• [What the task requires]:
Copy the data as given. No line may be skipped.

• [Data excerpt]:
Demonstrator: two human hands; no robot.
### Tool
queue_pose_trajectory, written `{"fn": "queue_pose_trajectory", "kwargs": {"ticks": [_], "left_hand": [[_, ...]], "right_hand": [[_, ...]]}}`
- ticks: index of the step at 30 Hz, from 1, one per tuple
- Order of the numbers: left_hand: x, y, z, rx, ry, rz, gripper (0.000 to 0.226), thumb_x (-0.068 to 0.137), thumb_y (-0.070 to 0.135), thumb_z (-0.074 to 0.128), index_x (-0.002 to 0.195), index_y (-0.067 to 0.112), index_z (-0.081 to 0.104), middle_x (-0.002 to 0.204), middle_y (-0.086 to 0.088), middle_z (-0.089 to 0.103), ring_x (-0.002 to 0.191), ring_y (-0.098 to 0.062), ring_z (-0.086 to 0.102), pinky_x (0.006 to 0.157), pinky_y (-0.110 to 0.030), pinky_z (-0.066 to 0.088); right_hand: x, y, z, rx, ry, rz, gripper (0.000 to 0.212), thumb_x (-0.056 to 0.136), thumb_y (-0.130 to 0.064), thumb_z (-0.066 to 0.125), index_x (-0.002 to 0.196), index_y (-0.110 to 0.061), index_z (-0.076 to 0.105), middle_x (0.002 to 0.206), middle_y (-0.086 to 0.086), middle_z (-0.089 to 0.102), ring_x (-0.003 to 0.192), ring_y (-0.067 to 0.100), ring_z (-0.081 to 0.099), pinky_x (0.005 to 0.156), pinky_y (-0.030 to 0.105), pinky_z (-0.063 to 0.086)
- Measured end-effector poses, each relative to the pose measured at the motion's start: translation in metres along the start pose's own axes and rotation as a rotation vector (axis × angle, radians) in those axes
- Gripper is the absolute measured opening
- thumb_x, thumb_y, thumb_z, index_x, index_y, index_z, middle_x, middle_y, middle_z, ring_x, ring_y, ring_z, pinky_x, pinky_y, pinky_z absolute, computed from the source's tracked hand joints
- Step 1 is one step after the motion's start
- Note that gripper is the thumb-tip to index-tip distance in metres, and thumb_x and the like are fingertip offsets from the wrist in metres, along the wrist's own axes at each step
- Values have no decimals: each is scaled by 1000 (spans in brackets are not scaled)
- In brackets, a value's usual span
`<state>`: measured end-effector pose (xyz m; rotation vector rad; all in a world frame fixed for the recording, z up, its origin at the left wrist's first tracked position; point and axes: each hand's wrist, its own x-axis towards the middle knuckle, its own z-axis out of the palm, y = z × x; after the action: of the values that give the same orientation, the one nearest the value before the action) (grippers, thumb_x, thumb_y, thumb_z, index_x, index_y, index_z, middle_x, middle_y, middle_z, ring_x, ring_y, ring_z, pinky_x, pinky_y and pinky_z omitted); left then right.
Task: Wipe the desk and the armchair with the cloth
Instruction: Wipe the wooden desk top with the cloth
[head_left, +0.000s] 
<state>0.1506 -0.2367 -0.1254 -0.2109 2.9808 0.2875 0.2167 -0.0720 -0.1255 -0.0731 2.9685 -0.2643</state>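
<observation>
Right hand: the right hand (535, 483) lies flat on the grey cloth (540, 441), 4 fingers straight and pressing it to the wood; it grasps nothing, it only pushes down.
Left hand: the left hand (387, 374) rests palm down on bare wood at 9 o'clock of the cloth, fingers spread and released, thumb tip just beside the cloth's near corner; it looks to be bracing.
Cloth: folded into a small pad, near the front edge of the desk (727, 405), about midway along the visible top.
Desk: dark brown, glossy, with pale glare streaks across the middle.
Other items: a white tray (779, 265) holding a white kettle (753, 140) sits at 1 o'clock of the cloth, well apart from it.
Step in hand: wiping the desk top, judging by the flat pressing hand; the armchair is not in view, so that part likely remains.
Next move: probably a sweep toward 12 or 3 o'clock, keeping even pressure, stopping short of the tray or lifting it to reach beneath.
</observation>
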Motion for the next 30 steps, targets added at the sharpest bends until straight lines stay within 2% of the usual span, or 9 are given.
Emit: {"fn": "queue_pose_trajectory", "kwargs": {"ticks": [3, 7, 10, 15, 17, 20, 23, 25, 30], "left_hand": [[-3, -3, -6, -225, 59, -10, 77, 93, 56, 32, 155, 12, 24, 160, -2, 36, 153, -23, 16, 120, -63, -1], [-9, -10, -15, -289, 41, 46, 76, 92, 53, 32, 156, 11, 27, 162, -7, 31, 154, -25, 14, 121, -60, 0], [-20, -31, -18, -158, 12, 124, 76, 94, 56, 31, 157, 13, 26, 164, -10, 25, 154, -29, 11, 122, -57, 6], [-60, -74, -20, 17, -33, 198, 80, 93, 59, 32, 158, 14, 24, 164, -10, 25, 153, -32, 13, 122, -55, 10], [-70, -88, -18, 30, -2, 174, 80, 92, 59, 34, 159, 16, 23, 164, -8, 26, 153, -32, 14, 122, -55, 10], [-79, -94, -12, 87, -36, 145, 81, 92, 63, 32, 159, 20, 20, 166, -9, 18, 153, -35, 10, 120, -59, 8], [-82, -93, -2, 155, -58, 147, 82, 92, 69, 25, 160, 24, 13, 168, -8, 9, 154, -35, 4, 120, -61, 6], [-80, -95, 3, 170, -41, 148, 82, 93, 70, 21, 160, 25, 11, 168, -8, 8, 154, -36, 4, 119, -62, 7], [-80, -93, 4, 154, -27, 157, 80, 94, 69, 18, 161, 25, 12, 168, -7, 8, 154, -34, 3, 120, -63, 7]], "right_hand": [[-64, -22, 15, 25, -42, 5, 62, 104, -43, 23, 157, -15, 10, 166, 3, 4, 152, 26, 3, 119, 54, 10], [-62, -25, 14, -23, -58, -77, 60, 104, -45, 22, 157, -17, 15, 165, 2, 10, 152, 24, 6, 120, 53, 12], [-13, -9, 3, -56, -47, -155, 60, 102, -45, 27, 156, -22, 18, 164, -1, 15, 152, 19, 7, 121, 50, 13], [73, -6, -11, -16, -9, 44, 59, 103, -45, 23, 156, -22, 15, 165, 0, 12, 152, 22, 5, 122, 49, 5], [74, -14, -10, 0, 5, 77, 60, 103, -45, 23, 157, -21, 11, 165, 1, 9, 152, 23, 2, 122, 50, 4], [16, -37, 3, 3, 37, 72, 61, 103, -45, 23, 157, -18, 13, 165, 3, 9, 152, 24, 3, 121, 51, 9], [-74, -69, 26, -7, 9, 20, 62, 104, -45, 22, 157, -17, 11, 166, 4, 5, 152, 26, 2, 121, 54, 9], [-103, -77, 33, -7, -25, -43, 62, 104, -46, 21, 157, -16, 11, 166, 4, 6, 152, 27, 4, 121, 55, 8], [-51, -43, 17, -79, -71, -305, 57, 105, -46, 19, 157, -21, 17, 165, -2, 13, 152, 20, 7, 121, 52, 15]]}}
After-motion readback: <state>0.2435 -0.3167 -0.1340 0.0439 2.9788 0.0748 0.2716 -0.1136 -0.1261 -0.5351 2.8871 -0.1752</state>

• [Problem solution]:
Demonstrator: two human hands; no robot.
### Tool
queue_pose_trajectory, written `{"fn": "queue_pose_trajectory", "kwargs": {"ticks": [_], "left_hand": [[_, ...]], "right_hand": [[_, ...]]}}`
- ticks: index of the step at 30 Hz, from 1, one per tuple
- Order of the numbers: left_hand: x, y, z, rx, ry, rz, gripper (0.000 to 0.226), thumb_x (-0.068 to 0.137), thumb_y (-0.070 to 0.135), thumb_z (-0.074 to 0.128), index_x (-0.002 to 0.195), index_y (-0.067 to 0.112), index_z (-0.081 to 0.104), middle_x (-0.002 to 0.204), middle_y (-0.086 to 0.088), middle_z (-0.089 to 0.103), ring_x (-0.002 to 0.191), ring_y (-0.098 to 0.062), ring_z (-0.086 to 0.102), pinky_x (0.006 to 0.157), pinky_y (-0.110 to 0.030), pinky_z (-0.066 to 0.088); right_hand: x, y, z, rx, ry, rz, gripper (0.000 to 0.212), thumb_x (-0.056 to 0.136), thumb_y (-0.130 to 0.064), thumb_z (-0.066 to 0.125), index_x (-0.002 to 0.196), index_y (-0.110 to 0.061), index_z (-0.076 to 0.105), middle_x (0.002 to 0.206), middle_y (-0.086 to 0.086), middle_z (-0.089 to 0.102), ring_x (-0.003 to 0.192), ring_y (-0.067 to 0.100), ring_z (-0.081 to 0.099), pinky_x (0.005 to 0.156), pinky_y (-0.030 to 0.105), pinky_z (-0.063 to 0.086)
- Measured end-effector poses, each relative to the pose measured at the motion's start: translation in metres along the start pose's own axes and rotation as a rotation vector (axis × angle, radians) in those axes
- Gripper is the absolute measured opening
- thumb_x, thumb_y, thumb_z, index_x, index_y, index_z, middle_x, middle_y, middle_z, ring_x, ring_y, ring_z, pinky_x, pinky_y, pinky_z absolute, computed from the source's tracked hand joints
- Step 1 is one step after the motion's start
- Note that gripper is the thumb-tip to index-tip distance in metres, and thumb_x and the like are fingertip offsets from the wrist in metres, along the wrist's own axes at each step
- Values have no decimals: each is scaled by 1000 (spans in brackets are not scaled)
- In brackets, a value's usual span
`<state>`: measured end-effector pose (xyz m; rotation vector rad; all in a world frame fixed for the recording, z up, its origin at the left wrist's first tracked position; point and axes: each hand's wrist, its own x-axis towards the middle knuckle, its own z-axis out of the palm, y = z × x; after the action: of the values that give the same orientation, the one nearest the value before the action) (grippers, thumb_x, thumb_y, thumb_z, index_x, index_y, index_z, middle_x, middle_y, middle_z, ring_x, ring_y, ring_z, pinky_x, pinky_y and pinky_z omitted); left then right.
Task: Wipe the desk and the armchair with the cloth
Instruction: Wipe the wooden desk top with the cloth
[head_left, +0.000s] 
<state>0.1506 -0.2367 -0.1254 -0.2109 2.9808 0.2875 0.2167 -0.0720 -0.1255 -0.0731 2.9685 -0.2643</state>
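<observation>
Right hand: the right hand (535, 483) lies flat on the grey cloth (540, 441), 4 fingers straight and pressing it to the wood; it grasps nothing, it only pushes down.
Left hand: the left hand (387, 374) rests palm down on bare wood at 9 o'clock of the cloth, fingers spread and released, thumb tip just beside the cloth's near corner; it looks to be bracing.
Cloth: folded into a small pad, near the front edge of the desk (727, 405), about midway along the visible top.
Desk: dark brown, glossy, with pale glare streaks across the middle.
Other items: a white tray (779, 265) holding a white kettle (753, 140) sits at 1 o'clock of the cloth, well apart from it.
Step in hand: wiping the desk top, judging by the flat pressing hand; the armchair is not in view, so that part likely remains.
Next move: probably a sweep toward 12 or 3 o'clock, keeping even pressure, stopping short of the tray or lifting it to reach beneath.
</observation>
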Motion for the next 30 steps, targets added at the sharpest bends until straight lines stay within 2% of the usual span, or 9 are given.
Emit: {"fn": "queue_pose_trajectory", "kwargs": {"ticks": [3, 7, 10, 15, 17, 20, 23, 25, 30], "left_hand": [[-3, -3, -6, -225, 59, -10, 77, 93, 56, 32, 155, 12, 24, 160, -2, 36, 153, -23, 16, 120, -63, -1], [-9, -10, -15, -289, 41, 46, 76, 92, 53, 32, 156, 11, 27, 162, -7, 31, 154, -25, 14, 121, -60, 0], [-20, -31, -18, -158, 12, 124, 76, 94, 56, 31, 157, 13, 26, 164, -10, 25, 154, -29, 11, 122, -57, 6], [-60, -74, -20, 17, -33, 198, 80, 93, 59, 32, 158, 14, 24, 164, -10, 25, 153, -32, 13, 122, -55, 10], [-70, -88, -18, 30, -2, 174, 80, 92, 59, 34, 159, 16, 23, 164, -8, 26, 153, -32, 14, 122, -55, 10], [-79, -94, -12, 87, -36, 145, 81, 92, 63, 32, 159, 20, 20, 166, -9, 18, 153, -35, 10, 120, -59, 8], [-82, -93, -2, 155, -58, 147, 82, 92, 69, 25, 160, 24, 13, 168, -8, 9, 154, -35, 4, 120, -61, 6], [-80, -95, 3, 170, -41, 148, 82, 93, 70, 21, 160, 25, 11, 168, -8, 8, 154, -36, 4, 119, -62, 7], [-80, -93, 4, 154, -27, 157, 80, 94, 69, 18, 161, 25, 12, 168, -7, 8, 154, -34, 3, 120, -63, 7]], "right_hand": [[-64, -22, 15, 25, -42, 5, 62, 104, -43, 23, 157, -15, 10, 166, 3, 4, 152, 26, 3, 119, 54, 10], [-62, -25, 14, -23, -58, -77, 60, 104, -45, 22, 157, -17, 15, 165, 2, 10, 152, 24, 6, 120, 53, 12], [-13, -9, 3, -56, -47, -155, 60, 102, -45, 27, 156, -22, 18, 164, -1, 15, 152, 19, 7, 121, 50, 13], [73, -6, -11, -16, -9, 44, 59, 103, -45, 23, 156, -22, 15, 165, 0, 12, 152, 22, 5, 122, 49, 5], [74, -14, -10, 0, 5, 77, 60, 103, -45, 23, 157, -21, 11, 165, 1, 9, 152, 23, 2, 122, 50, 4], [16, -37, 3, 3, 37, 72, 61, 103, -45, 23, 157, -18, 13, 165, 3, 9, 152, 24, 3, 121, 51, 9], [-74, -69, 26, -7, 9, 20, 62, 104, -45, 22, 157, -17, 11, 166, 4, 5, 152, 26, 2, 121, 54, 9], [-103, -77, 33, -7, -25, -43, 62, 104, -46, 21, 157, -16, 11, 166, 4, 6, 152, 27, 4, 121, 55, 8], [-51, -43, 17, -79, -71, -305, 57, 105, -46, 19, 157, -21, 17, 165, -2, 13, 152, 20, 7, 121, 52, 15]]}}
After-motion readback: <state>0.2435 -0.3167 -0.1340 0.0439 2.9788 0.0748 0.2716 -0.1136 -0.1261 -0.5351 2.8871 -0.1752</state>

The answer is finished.